* **Recorded data**
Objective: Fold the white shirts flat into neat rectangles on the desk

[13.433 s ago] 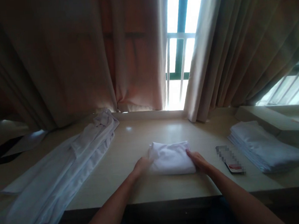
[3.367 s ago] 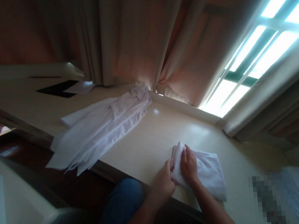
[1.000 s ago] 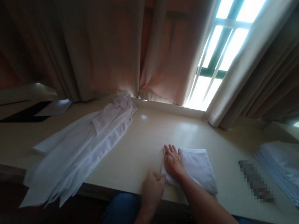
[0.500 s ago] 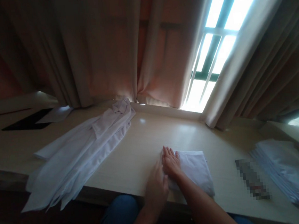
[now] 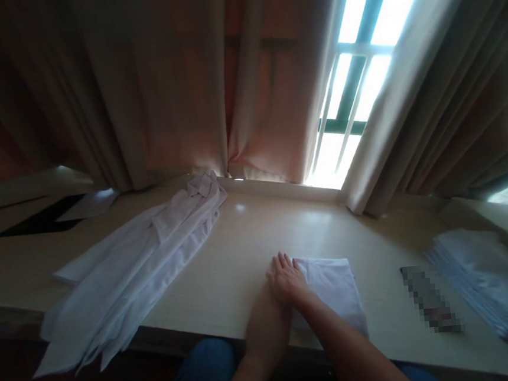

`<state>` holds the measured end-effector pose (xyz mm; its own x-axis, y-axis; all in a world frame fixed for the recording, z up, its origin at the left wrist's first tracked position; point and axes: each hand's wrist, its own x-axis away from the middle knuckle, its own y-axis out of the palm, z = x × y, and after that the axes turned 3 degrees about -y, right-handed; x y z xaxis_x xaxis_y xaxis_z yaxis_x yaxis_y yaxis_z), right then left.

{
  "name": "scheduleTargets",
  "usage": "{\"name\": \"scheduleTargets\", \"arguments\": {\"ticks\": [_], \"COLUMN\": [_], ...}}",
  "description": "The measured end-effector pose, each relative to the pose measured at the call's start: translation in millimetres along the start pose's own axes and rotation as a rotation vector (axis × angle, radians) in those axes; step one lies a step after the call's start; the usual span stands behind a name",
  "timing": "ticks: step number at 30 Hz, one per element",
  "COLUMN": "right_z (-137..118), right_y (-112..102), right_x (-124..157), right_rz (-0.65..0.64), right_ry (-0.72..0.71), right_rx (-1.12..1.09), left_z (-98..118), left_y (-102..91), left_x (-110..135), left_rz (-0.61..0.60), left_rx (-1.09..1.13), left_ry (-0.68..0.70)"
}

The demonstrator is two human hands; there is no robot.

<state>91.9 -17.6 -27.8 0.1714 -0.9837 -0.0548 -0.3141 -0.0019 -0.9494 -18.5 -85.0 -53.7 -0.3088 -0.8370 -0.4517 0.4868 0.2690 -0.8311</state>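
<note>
The person's right hand point(image 5: 287, 277) lay flat on the left end of a folded white cloth bundle point(image 5: 335, 287), palm down, fingers straight and pretty much side by side, so it was pressing on the fabric rather than clamped around it. The left hand point(image 5: 266, 321) sat right at the bundle's left edge, blurry and partly tucked behind the right one; can't tell whether its fingers were pinching any cloth or just resting against it.

The bundle itself was a soft, squarish packet, smooth with a few shallow wrinkles, near the front edge of a pale, wood-look tabletop point(image 5: 226, 276) with a slight sheen. Just past the hands was a blue denim-covered knee point(image 5: 206, 366) below the edge.

Off to the left, a long heap of white, thin-looking garments point(image 5: 138, 263) ran diagonally, collar end bunched up, loose ends drooping over the front. Farther left, a white sheet point(image 5: 88, 205) overlapped a flat black panel point(image 5: 34, 220).

On the right, a dark, pixelated oblong point(image 5: 429, 298) lay near a layered stack of folded white cloth point(image 5: 488, 279). Behind everything hung heavy, pleated brownish curtains point(image 5: 277, 108), parted around a bright barred window point(image 5: 358, 63).
</note>
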Motion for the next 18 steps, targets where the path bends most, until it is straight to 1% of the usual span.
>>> {"name": "scheduleTargets", "arguments": {"ticks": [2, 6, 10, 13, 15, 18], "right_z": [5.2, 12.1, 9.1, 12.0, 25.5, 66.6], "right_y": [7.8, 15.6, 13.1, 4.7, -4.7, -21.5], "right_x": [-5.0, -10.2, -11.6, -7.9, 0.3, 22.3], "right_rz": [-0.015, -0.014, -0.019, -0.014, -0.009, -0.018], "right_ry": [0.05, 0.058, 0.038, 0.014, 0.002, 0.034], "right_rx": [-0.018, -0.047, -0.056, -0.053, -0.027, 0.052], "left_z": [-0.6, 0.5, 3.0, 2.9, 1.2, -2.0], "left_y": [1.4, 6.2, 6.8, 9.0, 13.1, 20.2], "left_x": [-0.2, 0.8, 1.0, 1.6, 3.4, 9.3], "left_rz": [0.013, -0.002, -0.043, -0.061, -0.063, -0.068], "left_rx": [0.019, 0.042, 0.03, 0.004, -0.027, -0.076], "left_ry": [-0.003, -0.043, -0.056, -0.055, -0.064, -0.068]}}
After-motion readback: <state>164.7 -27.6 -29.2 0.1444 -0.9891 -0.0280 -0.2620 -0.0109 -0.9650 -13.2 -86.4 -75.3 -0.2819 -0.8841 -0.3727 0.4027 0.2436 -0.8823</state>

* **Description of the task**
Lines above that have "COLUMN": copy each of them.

* **Response to this exercise**
  "usage": "{\"name\": \"scheduleTargets\", \"arguments\": {\"ticks\": [_], \"COLUMN\": [_], ...}}",
  "COLUMN": "right_z (-137..118), right_y (-112..102), right_x (-124..157), right_rz (-0.65..0.64), right_ry (-0.72..0.71), right_rx (-1.12..1.09), left_z (-98..118), left_y (-102..91), left_x (-110..135), left_rz (-0.61..0.60), left_rx (-1.09..1.13), left_ry (-0.68..0.70)"

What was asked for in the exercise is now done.